While Ellington wrote several concertos for his musicians, he seldom wrote features for himself. "Solitude" is a wonderful exception to the rule. Ellington starts alone at the piano with a gentle, out-of-tempo rumination on the theme. After awhile, he adds a simple, slow stride pattern, but soon breaks away from the straight time for more rubato thoughts. He uses single note lines to convey loneliness, and as the solo continues, we wonder if the whole track will be an extended piano solo. Then with a strong entrance on the theme, he brings in the rhythm section. The saxes pick up the melody with Ellington offering sharply voiced chords in contrast. The brass comes in on the bridge and the arrangement continues to build even as Ellington moves away from his melody. The band kicks in hard as the arrangement reaches its climax. Then suddenly, Ellington breaks into a flashy arpeggio that runs up and down the keyboard, and there is a solo piano cadenza that brings the volume and mood back to its quiet beginnings. Ellington caught a lot of heat from the critics when he crossed into the sacred classical music area, but this recording shows the pianist in a seldom-seen context. Far from being pretentious, it is simply a beautifully-realized rendition of a classic song. I loved it when I first heard it 30 years ago, and I still love it today.

September 16, 2009 · 0 comments


Jessica Williams: Solitude

"Solitude," which Ellington wrote in just 20 minutes under deadline pressure, was a key component of Duke's playlist from 1934 up to his death in 1974, when Ella Fitzgerald sang it movingly at his funeral. The tune has, of course, lived on to this day, but in the wrong hands can sound overly sentimental or wooden. Williams' version, on the other hand, seems at times to open up the standard to new possibilities, while also remaining refreshingly in the tradition. "Higher Standards" indeed, as Williams' first all-standards CD is entitled.
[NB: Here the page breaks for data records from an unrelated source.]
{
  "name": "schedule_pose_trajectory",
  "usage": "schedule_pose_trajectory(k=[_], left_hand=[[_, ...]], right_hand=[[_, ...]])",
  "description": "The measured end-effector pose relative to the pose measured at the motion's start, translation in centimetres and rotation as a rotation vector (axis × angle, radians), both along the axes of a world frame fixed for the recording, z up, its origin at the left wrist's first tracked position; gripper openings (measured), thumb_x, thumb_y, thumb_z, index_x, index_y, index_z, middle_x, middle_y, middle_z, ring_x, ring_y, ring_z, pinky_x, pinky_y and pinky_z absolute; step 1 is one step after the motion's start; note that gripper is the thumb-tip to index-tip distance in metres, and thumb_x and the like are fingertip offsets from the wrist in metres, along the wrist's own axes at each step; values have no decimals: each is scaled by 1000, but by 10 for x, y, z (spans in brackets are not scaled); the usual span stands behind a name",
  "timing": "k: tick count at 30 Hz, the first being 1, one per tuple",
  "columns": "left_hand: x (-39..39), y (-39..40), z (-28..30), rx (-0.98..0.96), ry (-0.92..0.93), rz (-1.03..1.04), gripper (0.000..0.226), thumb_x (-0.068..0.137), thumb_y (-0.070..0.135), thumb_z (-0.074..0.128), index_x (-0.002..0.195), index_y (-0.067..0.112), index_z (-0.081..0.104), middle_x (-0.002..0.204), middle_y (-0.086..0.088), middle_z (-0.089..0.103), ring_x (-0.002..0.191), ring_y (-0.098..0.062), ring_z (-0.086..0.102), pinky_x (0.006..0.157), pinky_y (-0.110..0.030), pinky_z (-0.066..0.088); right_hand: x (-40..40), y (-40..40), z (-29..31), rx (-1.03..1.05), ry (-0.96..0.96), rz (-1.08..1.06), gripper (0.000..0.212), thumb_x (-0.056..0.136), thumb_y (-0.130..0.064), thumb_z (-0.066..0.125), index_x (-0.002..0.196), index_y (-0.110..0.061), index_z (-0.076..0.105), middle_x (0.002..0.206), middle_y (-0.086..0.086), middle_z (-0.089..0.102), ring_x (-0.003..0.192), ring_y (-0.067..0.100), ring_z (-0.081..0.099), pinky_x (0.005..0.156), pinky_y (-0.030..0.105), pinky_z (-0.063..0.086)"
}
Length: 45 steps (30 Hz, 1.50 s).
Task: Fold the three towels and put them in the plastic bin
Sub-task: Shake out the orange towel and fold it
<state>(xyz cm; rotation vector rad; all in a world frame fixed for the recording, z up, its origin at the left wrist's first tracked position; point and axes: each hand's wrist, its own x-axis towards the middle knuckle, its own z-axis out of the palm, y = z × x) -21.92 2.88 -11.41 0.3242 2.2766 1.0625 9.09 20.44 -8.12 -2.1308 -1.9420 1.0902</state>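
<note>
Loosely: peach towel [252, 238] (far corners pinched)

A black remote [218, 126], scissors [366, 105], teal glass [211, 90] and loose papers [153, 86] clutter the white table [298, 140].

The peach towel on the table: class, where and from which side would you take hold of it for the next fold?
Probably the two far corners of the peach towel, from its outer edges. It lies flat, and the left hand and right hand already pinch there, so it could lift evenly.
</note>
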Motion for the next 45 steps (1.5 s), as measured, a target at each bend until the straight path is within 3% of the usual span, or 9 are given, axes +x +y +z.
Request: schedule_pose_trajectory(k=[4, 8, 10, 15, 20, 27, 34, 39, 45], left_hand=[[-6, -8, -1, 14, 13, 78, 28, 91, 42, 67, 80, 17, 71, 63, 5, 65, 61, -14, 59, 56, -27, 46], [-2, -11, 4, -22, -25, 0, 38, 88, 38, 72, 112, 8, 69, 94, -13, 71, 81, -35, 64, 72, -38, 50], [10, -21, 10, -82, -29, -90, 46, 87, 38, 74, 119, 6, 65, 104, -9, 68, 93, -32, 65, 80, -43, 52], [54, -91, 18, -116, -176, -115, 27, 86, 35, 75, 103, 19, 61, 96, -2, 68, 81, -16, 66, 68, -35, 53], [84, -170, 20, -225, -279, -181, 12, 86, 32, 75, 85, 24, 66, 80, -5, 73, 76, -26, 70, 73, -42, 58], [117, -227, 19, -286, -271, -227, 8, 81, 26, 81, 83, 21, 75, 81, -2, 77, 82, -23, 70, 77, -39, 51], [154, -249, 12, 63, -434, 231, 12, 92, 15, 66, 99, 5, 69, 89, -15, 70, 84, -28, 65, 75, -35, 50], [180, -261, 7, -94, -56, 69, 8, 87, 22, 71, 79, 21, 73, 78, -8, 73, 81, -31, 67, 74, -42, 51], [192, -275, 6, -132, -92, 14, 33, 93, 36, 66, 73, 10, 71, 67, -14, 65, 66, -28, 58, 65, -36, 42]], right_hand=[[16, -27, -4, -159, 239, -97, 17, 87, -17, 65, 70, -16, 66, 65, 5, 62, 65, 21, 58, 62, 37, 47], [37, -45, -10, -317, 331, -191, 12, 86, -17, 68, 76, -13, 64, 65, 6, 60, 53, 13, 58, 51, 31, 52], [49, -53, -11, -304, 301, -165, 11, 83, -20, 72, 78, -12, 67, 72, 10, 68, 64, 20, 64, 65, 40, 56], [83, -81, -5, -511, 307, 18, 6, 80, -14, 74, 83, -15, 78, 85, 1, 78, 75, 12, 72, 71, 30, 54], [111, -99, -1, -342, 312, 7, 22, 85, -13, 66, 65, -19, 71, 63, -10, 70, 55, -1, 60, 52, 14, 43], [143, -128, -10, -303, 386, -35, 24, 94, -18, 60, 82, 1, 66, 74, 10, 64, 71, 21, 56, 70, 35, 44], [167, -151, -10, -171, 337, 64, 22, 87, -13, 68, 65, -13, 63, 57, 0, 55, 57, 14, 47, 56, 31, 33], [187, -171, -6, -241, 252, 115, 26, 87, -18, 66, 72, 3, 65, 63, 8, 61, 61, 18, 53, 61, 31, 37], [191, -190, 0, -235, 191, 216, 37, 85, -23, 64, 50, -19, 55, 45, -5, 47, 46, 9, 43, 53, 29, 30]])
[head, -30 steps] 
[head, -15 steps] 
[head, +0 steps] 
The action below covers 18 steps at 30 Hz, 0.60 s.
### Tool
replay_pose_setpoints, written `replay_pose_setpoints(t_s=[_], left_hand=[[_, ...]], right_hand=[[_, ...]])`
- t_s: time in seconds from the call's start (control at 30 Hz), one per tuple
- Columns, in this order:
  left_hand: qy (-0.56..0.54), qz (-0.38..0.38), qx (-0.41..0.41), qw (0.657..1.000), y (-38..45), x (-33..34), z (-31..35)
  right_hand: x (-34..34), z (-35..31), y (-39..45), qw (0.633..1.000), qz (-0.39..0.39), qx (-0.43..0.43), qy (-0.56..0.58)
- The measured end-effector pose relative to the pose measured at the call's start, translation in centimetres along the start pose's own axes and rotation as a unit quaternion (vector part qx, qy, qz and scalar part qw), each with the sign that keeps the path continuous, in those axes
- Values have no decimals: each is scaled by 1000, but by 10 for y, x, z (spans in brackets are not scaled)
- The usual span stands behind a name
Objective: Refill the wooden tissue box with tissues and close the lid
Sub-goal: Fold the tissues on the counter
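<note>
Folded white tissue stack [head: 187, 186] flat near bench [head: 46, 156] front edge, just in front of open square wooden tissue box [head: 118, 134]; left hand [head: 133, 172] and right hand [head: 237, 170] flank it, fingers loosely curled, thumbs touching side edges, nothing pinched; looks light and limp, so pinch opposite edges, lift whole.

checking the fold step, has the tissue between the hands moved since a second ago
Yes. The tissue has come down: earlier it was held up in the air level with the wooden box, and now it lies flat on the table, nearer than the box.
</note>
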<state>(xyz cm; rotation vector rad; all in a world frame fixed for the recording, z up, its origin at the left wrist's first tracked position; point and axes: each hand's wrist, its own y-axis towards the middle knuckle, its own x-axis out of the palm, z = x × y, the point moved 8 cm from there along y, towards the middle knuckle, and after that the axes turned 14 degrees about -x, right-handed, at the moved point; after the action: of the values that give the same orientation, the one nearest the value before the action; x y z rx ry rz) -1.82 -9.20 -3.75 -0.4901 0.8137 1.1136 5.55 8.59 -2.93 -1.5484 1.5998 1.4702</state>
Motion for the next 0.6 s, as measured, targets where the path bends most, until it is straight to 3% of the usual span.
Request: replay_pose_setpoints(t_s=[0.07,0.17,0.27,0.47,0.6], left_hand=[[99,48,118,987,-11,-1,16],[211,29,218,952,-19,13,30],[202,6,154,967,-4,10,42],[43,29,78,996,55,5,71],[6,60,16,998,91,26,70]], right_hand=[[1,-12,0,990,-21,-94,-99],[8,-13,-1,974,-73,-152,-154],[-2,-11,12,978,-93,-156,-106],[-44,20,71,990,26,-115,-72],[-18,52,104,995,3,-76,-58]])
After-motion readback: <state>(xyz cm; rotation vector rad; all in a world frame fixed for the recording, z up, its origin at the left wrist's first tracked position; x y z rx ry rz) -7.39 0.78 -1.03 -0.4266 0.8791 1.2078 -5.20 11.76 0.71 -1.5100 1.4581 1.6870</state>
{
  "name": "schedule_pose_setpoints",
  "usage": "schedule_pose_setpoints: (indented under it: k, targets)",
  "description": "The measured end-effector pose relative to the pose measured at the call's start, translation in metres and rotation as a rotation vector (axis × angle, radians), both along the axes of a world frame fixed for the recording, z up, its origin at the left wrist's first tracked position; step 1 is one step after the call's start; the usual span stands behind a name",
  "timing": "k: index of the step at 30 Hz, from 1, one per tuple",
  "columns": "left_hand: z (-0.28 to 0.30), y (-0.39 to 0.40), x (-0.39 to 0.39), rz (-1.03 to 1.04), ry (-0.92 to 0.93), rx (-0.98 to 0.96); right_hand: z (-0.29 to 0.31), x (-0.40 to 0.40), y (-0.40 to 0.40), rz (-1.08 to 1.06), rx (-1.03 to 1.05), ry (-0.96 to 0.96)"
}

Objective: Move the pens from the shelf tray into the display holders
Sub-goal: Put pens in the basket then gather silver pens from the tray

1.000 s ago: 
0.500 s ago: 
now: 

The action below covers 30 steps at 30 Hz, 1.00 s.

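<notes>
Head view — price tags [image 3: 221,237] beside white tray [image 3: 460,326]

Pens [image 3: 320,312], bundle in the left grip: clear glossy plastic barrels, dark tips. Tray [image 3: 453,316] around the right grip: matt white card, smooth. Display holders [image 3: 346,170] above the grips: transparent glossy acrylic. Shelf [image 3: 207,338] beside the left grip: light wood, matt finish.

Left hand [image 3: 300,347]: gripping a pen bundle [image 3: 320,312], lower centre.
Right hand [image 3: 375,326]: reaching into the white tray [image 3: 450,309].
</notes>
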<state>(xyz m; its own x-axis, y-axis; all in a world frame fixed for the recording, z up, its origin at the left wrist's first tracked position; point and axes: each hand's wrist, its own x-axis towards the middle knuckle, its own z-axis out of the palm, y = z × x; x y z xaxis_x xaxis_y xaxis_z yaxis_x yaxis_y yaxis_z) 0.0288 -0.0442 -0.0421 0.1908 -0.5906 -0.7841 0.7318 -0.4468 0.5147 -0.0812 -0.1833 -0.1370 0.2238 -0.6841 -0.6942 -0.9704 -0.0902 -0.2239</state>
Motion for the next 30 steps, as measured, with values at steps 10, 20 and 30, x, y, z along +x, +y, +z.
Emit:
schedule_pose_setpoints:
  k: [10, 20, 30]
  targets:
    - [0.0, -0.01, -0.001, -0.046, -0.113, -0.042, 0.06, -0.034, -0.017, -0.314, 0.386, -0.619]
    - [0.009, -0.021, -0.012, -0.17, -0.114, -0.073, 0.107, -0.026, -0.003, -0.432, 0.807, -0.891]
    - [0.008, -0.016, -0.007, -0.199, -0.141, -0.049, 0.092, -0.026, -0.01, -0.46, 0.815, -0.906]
Williams begins unaccompanied and rubato, with headlong runs and filigreed arpeggios. Upon introducing the melody, she heartily embellishes it, going into stride mode for good measure. When Captein and Brown make their first entry, Williams reenters the theme with a quickly passing allusion to "Four" by Miles Davis, before briefly adopting Ellington's keyboard style, only to surge off into an up-tempo solo that we can imagine Duke would have "loved madly." The pianist's two-handed swing-fest contains blues-tinged angularity, technically impressive parallel lines drawn from her early classical training, her always welcome block chords, and intriguing left-hand adornments. Williams' exchanges with Brown delve into stride and Monkish inflections, and even include a quote from "Exactly Like You." The out-chorus is a take-no-prisoners romp that unexpectedly evokes Count Basie in its very last notes.

April 15, 2009 · 0 comments


Sathima Bea Benjamin (with Duke Ellington): Solitude

This recording sat unreleased for 45 years -- and only came to light when writer David Hajdu secured a tape while researching his Billy Strayhorn biography, Lush Life. Benjamin had introduced Ellington to the music of Dollar Brand (later Abdullah Ibrahim), and Duke arranged for recording sessions for both artists, with hopes that they would be issued on Frank Sinatra's Reprise label. The Dollar Brand LP came out to acclaim and helped establish that musician as a preeminent pianist, but Sinatra reportedly nixed the Benjamin tracks because he doubted their commercial prospects.

Fans may come to this performance because of the novelty of Ellington serving as a sideman, but the real draw here is Benjamin. Ellington does not solo, and even his comping is obscured by the pizzicato violin of Asmussen. But Benjamin offers a beautiful, heartfelt version of this classic ballad that brings out all of its lovelorn ambiance. No frills here, just an intense reading of a great song -- and a version that must have pleased the composer enough to entice him to join in.